**Try it**
The answer must consist only of the lines from the line with "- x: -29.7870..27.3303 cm" to the line with "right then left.", both included, exactly as they stand below.

[Start of section]

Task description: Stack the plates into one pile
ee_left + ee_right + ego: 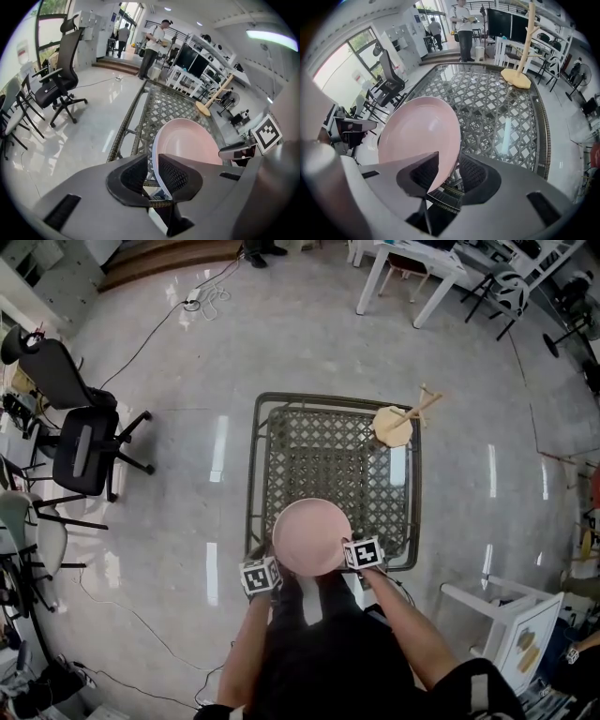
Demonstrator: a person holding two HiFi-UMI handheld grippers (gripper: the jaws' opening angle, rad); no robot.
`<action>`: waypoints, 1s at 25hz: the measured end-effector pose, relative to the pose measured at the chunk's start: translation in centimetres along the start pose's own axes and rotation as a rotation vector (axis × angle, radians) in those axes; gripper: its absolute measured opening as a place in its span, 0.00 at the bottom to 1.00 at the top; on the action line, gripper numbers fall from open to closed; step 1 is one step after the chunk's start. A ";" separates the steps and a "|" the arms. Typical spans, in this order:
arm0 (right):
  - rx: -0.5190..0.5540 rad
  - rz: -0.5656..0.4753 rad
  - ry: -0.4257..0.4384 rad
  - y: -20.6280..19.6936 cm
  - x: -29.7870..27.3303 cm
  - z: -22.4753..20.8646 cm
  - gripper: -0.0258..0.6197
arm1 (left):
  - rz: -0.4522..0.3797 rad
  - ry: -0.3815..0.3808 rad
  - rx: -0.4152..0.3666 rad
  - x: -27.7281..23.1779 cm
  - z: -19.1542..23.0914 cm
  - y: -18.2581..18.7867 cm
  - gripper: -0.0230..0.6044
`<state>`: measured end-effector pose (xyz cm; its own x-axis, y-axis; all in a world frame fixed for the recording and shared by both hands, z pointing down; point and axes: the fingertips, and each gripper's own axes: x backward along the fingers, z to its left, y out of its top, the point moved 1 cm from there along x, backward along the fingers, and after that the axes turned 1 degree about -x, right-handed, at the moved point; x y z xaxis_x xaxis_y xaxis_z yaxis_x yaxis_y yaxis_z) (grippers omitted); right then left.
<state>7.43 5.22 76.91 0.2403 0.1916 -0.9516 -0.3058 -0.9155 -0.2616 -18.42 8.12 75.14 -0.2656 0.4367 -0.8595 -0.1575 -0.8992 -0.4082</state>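
A pink plate (311, 536) rests on the near edge of the glass-topped wicker table (253, 474), just in front of the person. My left gripper (277, 561) is at its left rim and my right gripper (345, 555) at its right rim. In the left gripper view the plate (190, 140) has its rim between the jaws of the left gripper (152, 173), with a gap showing at the left jaw. In the right gripper view the plate (417, 136) has its edge inside the widely spread jaws of the right gripper (447, 171), apart from the right jaw. Whether another plate lies under it I cannot tell.
A wooden peg stand (398, 423) sits at the table's far right corner. Black office chairs (84, 446) stand on the floor to the left, and a white frame (506, 615) to the lower right. People (152, 47) stand far beyond the table.
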 end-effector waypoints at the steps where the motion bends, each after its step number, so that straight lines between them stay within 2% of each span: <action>1: 0.002 -0.004 0.001 0.1 0.3 0.0 0.23 | -0.008 -0.001 -0.002 0.4 -0.2 0.2 0.15; 12: 0.024 -0.187 0.043 4.9 5.3 1.7 0.22 | -0.161 -0.048 -0.060 4.7 -2.9 6.0 0.14; 19: 0.033 -0.387 0.056 9.0 12.3 2.6 0.12 | -0.342 -0.119 -0.134 9.9 -7.5 11.2 0.08; 25: 0.034 -0.562 0.072 11.7 17.8 3.8 0.08 | -0.480 -0.172 -0.171 14.3 -10.6 14.5 0.07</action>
<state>4.59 -0.74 56.26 0.4365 0.6203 -0.6517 -0.1417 -0.6679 -0.7306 -14.47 1.02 53.66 -0.3562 0.7851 -0.5066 -0.1468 -0.5825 -0.7995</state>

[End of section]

**Output of the exercise**
  - x: -29.7870..27.3303 cm
  - z: -22.4753..20.8646 cm
  - gripper: -0.0258..0.6197
arm1 (left):
  - rz: -0.4522..0.3797 rad
  - ry: -0.3815..0.3808 rad
  - rx: -0.4152..0.3666 rad
  - x: -27.7281..23.1779 cm
  - z: -19.1542..23.0914 cm
  - y: -18.2581..18.7867 cm
  - gripper: -0.0230..0.6044
`<state>`: measured end-effector pose (xyz cm; its own x-axis, y-axis; all in a world frame fixed for the recording and shared by both hands, z pointing down; point and axes: the fingertips, and each gripper's own axes: x backward along the fingers, z to its left, y out of its top, the point moved 1 cm from there along x, backward along the fingers, and after that the axes turned 1 degree about -x, right-handed, at the moved point; x y z xaxis_x xaxis_y xaxis_z yaxis_x yaxis_y yaxis_z) (grippers omitted); right then left.

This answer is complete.